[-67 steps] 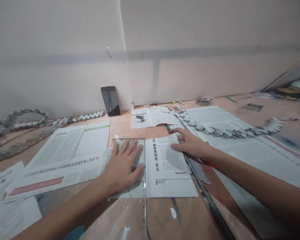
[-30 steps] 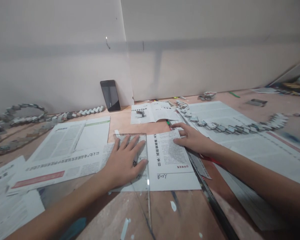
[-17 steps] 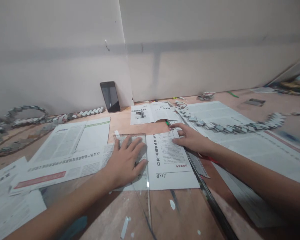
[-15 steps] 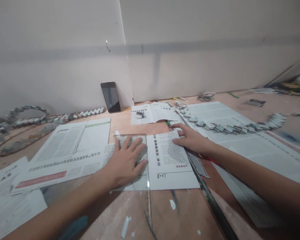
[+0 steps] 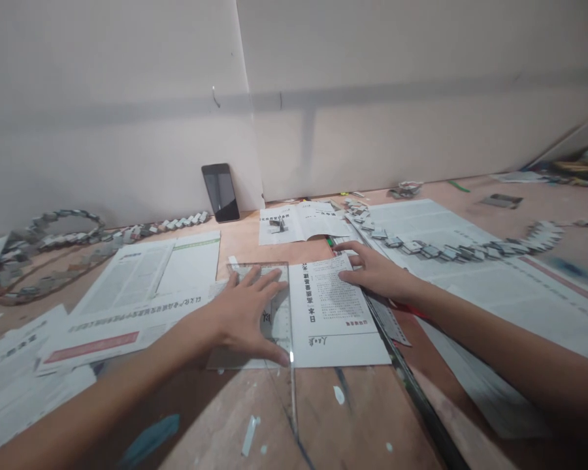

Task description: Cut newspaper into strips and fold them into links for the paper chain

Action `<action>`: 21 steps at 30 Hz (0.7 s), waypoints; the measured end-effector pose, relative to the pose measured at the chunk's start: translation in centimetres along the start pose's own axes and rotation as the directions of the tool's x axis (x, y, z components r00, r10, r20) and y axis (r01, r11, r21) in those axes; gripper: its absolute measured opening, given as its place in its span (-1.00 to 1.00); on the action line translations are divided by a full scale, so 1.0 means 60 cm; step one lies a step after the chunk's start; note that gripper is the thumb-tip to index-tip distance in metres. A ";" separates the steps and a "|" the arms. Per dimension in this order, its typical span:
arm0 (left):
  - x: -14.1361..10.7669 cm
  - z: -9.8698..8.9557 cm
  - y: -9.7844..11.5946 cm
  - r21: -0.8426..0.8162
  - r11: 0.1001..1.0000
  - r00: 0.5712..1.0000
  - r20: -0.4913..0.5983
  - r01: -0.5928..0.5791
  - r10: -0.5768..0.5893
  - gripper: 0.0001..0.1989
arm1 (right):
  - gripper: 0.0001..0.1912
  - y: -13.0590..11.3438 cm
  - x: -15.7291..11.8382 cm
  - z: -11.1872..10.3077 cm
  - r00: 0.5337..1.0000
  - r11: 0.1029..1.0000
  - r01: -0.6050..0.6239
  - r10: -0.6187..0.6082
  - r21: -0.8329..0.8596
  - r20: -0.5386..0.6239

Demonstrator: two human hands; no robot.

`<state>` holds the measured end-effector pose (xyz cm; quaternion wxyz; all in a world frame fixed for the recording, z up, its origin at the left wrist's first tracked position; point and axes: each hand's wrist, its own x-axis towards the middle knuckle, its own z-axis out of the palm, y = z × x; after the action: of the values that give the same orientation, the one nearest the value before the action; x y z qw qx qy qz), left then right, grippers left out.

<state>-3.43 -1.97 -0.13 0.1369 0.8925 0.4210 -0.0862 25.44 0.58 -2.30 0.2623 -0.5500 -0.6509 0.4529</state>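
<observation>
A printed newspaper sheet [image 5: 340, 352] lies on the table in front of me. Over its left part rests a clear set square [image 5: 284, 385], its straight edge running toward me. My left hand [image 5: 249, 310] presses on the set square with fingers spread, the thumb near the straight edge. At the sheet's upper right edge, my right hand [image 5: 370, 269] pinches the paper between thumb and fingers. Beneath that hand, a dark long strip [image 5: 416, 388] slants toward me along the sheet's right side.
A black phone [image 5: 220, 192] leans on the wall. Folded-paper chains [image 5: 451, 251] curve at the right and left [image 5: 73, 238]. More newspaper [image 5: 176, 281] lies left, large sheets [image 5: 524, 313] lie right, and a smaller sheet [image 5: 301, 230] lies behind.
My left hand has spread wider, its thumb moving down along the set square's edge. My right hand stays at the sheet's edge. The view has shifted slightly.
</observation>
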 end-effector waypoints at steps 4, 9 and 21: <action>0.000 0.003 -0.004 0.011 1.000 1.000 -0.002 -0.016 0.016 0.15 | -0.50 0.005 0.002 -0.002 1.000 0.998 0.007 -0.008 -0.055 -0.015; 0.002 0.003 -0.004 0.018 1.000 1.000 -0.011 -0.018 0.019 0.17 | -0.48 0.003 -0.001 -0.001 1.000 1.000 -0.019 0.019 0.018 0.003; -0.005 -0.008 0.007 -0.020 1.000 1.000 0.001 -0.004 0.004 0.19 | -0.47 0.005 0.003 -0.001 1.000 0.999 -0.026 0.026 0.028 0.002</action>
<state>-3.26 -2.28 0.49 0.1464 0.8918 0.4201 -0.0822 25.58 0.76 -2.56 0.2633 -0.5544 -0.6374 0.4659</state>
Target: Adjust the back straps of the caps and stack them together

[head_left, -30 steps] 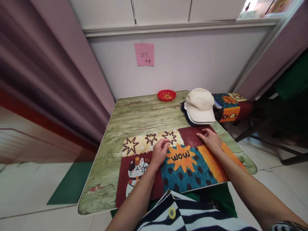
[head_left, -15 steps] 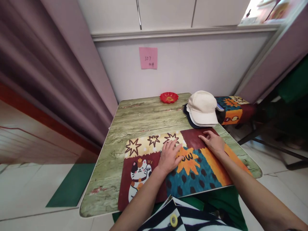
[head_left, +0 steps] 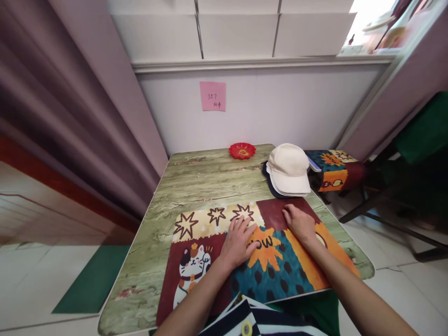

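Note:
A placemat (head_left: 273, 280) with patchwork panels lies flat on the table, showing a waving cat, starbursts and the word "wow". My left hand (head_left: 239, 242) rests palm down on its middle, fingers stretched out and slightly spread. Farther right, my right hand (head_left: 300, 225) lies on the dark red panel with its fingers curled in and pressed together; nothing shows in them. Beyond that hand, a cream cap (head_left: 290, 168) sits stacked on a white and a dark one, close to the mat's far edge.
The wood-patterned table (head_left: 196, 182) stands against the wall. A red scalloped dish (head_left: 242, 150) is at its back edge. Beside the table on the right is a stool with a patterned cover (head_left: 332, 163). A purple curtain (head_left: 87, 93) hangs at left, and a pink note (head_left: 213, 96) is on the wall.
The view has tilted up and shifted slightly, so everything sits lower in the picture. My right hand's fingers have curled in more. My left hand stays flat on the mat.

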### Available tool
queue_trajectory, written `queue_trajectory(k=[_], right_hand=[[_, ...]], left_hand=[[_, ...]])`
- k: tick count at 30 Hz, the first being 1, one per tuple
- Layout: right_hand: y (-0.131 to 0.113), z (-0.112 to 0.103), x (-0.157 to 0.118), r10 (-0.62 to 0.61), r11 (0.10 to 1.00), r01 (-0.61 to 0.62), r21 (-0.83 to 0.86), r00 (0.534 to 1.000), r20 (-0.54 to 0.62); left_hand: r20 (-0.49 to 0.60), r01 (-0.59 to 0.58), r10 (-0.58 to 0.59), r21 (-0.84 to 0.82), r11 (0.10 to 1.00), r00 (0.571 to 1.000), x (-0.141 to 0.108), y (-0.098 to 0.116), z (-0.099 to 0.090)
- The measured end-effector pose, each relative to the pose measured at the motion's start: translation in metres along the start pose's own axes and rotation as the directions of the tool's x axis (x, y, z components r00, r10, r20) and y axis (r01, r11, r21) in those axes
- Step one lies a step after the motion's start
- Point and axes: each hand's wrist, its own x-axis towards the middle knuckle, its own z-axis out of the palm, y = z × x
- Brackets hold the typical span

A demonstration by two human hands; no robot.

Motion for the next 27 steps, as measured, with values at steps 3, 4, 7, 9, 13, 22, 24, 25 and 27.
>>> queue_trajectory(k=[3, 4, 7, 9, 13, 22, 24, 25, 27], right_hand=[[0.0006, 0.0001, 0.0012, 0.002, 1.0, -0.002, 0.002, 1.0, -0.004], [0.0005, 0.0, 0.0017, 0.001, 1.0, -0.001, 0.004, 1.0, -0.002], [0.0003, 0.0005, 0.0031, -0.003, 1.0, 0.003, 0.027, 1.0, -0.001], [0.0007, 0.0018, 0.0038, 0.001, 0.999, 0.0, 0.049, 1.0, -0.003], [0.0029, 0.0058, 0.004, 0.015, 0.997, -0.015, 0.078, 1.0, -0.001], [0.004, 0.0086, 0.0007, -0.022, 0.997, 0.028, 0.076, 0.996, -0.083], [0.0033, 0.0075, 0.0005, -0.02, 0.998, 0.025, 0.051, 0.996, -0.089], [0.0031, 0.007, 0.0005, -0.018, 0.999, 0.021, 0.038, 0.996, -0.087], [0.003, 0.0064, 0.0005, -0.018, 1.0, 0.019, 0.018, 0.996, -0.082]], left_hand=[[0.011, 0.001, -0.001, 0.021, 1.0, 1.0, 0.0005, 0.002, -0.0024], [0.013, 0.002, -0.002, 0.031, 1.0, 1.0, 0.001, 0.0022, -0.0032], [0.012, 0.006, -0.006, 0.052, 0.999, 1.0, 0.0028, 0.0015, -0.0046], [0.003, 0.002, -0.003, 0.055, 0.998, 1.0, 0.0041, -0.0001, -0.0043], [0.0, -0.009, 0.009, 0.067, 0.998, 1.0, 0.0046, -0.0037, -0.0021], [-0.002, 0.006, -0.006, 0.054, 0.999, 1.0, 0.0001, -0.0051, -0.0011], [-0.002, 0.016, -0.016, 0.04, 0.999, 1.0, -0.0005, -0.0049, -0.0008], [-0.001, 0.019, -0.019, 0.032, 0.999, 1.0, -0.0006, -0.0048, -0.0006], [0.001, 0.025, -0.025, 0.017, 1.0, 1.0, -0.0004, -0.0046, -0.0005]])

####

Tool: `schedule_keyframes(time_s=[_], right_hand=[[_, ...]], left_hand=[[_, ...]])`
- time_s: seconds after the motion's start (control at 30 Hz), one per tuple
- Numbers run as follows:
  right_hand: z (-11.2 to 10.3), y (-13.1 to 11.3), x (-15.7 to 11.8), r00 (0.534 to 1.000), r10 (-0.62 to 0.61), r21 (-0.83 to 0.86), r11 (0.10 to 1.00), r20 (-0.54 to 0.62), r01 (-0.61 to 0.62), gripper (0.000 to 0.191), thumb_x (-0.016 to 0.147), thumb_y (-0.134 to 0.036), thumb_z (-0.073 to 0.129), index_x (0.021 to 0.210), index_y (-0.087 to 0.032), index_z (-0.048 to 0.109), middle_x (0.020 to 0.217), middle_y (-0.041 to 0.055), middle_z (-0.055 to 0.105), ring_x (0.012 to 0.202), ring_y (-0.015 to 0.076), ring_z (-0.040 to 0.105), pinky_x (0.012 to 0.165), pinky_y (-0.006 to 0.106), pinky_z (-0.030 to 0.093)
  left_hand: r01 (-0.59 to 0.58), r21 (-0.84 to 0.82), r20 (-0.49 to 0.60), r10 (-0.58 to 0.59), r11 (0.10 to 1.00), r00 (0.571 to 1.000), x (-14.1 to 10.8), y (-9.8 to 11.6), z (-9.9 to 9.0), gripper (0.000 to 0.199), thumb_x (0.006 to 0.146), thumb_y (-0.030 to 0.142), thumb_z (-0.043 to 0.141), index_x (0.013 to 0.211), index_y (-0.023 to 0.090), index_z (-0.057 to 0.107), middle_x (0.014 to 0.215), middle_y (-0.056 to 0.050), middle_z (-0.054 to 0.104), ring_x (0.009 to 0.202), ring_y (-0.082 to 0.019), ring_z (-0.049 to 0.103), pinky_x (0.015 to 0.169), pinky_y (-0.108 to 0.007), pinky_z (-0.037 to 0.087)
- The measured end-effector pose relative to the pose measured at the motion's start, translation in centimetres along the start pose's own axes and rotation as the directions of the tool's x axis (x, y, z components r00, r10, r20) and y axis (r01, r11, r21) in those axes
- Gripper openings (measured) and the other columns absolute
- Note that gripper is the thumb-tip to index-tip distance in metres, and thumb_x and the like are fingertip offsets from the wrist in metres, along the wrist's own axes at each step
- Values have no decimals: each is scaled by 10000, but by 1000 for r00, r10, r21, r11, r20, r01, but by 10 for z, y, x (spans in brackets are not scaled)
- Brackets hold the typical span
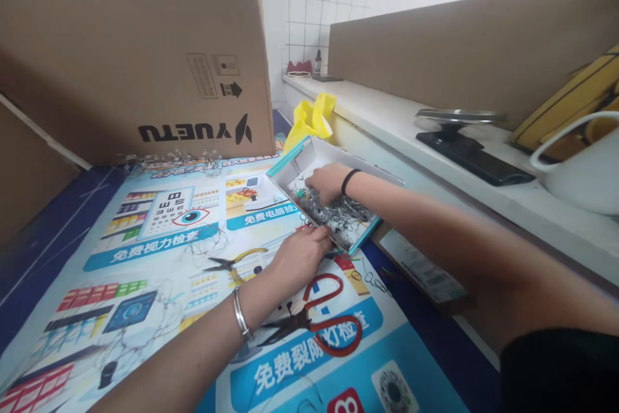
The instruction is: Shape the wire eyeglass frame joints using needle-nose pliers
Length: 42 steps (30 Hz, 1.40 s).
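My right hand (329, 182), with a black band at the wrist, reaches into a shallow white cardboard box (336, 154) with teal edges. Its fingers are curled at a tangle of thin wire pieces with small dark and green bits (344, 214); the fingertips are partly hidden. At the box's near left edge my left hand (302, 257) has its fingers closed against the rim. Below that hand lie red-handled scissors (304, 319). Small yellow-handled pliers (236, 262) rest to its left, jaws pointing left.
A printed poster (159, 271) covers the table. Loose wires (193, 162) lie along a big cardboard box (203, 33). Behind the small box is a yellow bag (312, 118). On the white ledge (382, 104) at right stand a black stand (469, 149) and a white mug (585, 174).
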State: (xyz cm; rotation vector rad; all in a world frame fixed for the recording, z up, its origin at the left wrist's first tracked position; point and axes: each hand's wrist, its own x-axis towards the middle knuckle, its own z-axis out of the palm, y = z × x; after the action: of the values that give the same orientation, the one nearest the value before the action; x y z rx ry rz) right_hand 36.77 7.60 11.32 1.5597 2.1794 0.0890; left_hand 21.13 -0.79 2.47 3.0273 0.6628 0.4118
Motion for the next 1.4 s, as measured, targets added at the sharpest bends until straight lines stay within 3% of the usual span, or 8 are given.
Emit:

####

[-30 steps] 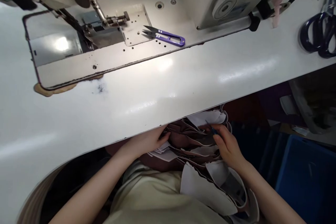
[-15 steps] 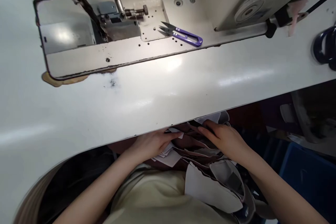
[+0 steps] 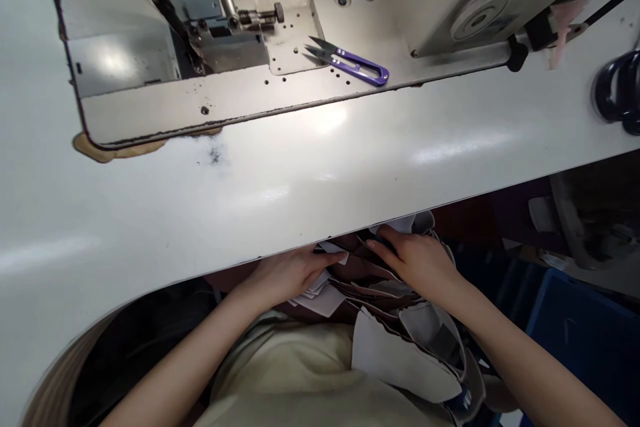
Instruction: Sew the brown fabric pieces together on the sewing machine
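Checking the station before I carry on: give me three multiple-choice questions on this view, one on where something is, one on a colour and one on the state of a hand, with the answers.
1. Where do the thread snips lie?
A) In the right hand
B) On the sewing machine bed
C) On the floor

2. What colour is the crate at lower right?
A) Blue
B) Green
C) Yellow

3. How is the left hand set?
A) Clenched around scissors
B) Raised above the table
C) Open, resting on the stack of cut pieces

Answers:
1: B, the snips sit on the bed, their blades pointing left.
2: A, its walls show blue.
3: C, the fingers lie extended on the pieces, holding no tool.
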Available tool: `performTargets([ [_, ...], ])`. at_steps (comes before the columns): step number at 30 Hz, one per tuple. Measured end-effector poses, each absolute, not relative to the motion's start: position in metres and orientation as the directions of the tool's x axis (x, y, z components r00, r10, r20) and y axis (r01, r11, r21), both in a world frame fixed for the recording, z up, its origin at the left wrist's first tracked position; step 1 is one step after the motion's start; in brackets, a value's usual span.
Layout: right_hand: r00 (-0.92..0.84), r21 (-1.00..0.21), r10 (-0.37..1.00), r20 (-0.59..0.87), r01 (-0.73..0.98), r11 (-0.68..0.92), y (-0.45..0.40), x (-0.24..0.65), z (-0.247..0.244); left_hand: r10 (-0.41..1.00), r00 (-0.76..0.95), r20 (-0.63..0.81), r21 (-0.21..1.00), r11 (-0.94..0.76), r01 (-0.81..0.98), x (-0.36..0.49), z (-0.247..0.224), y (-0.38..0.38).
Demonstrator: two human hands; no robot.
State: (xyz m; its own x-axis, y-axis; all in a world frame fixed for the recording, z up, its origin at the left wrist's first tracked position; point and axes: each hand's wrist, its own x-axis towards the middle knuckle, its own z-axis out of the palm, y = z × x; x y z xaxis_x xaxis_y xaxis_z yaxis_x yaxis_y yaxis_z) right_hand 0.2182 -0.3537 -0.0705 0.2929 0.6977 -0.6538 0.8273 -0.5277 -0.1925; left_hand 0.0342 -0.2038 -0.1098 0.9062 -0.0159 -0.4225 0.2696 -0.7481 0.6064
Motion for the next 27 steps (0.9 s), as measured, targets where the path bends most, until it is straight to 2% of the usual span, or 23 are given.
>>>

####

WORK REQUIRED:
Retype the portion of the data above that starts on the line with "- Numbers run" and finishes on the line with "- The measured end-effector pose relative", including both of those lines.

THE ANSWER:
- Numbers run as follows:
  right_hand: z (-11.2 to 10.3), y (-13.1 to 11.3), x (-15.7 to 11.8), r00 (0.534 to 1.000), r10 (-0.62 to 0.61), r21 (-0.83 to 0.86), r11 (0.10 to 1.00), r20 (-0.54 to 0.62), r01 (-0.61 to 0.62), gripper (0.000 to 0.191), thumb_x (-0.016 to 0.147), thumb_y (-0.134 to 0.036), thumb_z (-0.073 to 0.129), index_x (0.021 to 0.210), index_y (-0.087 to 0.032), index_z (-0.048 to 0.109), middle_x (0.020 to 0.217), middle_y (-0.041 to 0.055), middle_z (-0.055 to 0.105), ring_x (0.012 to 0.202), ring_y (-0.015 to 0.076), ring_z (-0.040 to 0.105), pinky_x (0.012 to 0.165), pinky_y (-0.006 to 0.106), pinky_z (-0.030 to 0.093)
  left_hand: r01 (-0.59 to 0.58), r21 (-0.84 to 0.82), r20 (-0.49 to 0.60), r10 (-0.58 to 0.59), r11 (0.10 to 1.00), r00 (0.571 to 1.000), x (-14.1 to 10.8), y (-9.8 to 11.6), z (-9.9 to 9.0), gripper (0.000 to 0.199), thumb_x (0.006 to 0.146), thumb_y (-0.030 to 0.142), thumb_z (-0.043 to 0.141), index_x (0.013 to 0.211), index_y (-0.023 to 0.090), index_z (-0.057 to 0.107), middle_x (0.014 to 0.215), middle_y (-0.056 to 0.050), middle_z (-0.054 to 0.104), ring_x (0.009 to 0.202), ring_y (-0.082 to 0.019), ring_z (-0.049 to 0.103), pinky_x (0.015 to 0.169), pinky_y (-0.108 to 0.007), pinky_z (-0.037 to 0.087)
- The measured end-effector pose relative to the pose measured at the motion's start, translation in centimetres along the start pose's own axes and rotation as the directions of the tool's x axis (x, y, z components r00, r10, r20) and y axis (r01, r11, r21) in those axes

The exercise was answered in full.